## Required work:
Each record below should be repeated precisely as written.

(Records from a data collection)

Segment Open

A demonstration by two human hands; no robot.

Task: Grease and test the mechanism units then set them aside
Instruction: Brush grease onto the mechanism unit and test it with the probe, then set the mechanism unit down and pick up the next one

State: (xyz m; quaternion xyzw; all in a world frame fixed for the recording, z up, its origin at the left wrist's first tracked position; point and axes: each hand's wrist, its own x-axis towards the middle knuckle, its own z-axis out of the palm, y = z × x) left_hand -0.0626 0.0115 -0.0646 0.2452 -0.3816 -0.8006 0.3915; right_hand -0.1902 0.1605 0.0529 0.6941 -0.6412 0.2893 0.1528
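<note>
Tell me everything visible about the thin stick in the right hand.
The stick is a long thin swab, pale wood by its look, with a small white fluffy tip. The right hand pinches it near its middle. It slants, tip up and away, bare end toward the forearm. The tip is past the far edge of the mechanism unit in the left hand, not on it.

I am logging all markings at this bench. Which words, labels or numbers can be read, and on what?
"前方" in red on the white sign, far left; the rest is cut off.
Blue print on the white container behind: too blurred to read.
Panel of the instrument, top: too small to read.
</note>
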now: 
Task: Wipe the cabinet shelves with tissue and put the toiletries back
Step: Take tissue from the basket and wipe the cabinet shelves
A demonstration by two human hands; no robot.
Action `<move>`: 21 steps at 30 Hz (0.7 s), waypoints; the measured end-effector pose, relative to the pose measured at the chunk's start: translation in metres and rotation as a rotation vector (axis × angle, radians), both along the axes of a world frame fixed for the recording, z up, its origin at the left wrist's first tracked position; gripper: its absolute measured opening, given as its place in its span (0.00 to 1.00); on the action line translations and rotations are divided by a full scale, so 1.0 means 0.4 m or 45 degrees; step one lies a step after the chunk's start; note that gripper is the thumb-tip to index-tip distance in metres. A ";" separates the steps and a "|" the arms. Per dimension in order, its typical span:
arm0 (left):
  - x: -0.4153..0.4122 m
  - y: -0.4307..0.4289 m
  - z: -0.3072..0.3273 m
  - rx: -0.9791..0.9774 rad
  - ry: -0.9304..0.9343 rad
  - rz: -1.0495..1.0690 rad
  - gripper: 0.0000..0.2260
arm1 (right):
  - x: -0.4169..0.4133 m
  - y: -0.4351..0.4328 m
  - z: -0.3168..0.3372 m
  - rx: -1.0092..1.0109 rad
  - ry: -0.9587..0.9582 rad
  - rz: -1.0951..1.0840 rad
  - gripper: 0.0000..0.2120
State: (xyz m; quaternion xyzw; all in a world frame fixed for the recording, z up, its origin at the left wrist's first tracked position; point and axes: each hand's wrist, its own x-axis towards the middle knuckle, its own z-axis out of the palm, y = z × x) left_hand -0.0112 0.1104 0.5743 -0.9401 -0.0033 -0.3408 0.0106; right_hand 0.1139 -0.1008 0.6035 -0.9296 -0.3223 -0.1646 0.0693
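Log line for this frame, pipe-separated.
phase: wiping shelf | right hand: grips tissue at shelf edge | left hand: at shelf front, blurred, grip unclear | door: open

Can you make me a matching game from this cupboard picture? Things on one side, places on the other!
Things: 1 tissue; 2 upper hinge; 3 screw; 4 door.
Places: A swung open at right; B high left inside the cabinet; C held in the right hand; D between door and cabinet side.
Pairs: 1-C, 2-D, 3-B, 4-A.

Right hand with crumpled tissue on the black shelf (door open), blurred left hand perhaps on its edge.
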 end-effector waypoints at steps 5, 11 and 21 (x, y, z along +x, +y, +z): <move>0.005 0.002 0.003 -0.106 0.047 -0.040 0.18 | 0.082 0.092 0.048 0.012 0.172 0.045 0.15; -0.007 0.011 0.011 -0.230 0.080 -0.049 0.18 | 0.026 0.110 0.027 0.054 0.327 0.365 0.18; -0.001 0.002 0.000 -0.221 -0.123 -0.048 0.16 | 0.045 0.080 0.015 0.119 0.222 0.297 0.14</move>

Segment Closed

## Response to this task:
A demonstration by two human hands; no robot.

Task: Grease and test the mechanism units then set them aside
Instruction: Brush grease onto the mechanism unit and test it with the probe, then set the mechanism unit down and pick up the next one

State: (xyz m; quaternion xyzw; all in a world frame fixed for the recording, z up, its origin at the left wrist's first tracked position; point and axes: each hand's wrist, its own x-axis towards the middle knuckle, its own z-axis out of the palm, y = z × x) left_hand -0.0626 0.0115 -0.0646 0.2452 -0.3816 -0.8006 0.3915; right_hand -0.1902 0.1605 0.0529 0.6941 -0.6412 0.2893 0.1528
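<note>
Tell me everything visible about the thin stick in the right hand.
The stick is a long thin swab, pale wood by its look, with a small white fluffy tip. The right hand pinches it near its middle. It slants, tip up and away, bare end toward the forearm. The tip is past the far edge of the mechanism unit in the left hand, not on it.

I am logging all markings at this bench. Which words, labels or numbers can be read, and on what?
"前方" in red on the white sign, far left; the rest is cut off.
Blue print on the white container behind: too blurred to read.
Panel of the instrument, top: too small to read.
</note>
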now: 
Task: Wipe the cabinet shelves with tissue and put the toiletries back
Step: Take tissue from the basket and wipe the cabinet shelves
A demonstration by two human hands; no robot.
Action `<move>`: 21 steps at 30 Hz (0.7 s), waypoints; the measured end-effector pose, relative to the pose measured at the chunk's start: translation in metres and rotation as a rotation vector (axis × angle, radians), both along the axes of a world frame fixed for the recording, z up, its origin at the left wrist's first tracked position; gripper: its absolute measured opening, given as its place in its span (0.00 to 1.00); on the action line translations and rotations are divided by a full scale, so 1.0 means 0.4 m or 45 degrees; step one lies a step after the chunk's start; note that gripper is the thumb-tip to index-tip distance in metres. A ";" separates the steps and a "|" the arms. Per dimension in order, its typical span:
arm0 (left):
  - x: -0.4153..0.4122 m
  - y: -0.4307..0.4289 m
  - z: -0.3072..0.3273 m
  - rx: -0.9791..0.9774 rad
  - ry: -0.9304..0.9343 rad
  - rz: -1.0495..1.0690 rad
  - gripper: 0.0000..0.2260
arm1 (right):
  - x: -0.4169..0.4133 m
  - y: -0.4351..0.4328 m
  - z: -0.3168..0.3372 m
  - rx: -1.0092..1.0109 rad
  - ry: -0.9587..0.9582 rad
  - rz: -1.0951..1.0840 rad
  - gripper: 0.0000..0.2120
State: (xyz m; quaternion xyzw; all in a world frame fixed for the recording, z up, its origin at the left wrist's first tracked position; point and axes: each hand's wrist, its own x-axis towards the middle knuckle, its own z-axis out of the palm, y = z × x) left_hand -0.0112 0.1104 0.5743 -0.9401 -0.0033 -0.3408 0.0106; right_hand 0.1139 -0.1008 0.6035 -0.9296 -0.3223 -0.1646 0.0693
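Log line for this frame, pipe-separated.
phase: wiping shelf | right hand: grips tissue at shelf edge | left hand: at shelf front, blurred, grip unclear | door: open

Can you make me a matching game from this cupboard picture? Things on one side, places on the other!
Things: 1 tissue; 2 upper hinge; 3 screw; 4 door.
Places: A swung open at right; B high left inside the cabinet; C held in the right hand; D between door and cabinet side.
Pairs: 1-C, 2-D, 3-B, 4-A.

Right hand with crumpled tissue on the black shelf (door open), blurred left hand perhaps on its edge.
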 end-effector waypoints at steps 5, 11 and 21 (x, y, z along +x, +y, +z): <move>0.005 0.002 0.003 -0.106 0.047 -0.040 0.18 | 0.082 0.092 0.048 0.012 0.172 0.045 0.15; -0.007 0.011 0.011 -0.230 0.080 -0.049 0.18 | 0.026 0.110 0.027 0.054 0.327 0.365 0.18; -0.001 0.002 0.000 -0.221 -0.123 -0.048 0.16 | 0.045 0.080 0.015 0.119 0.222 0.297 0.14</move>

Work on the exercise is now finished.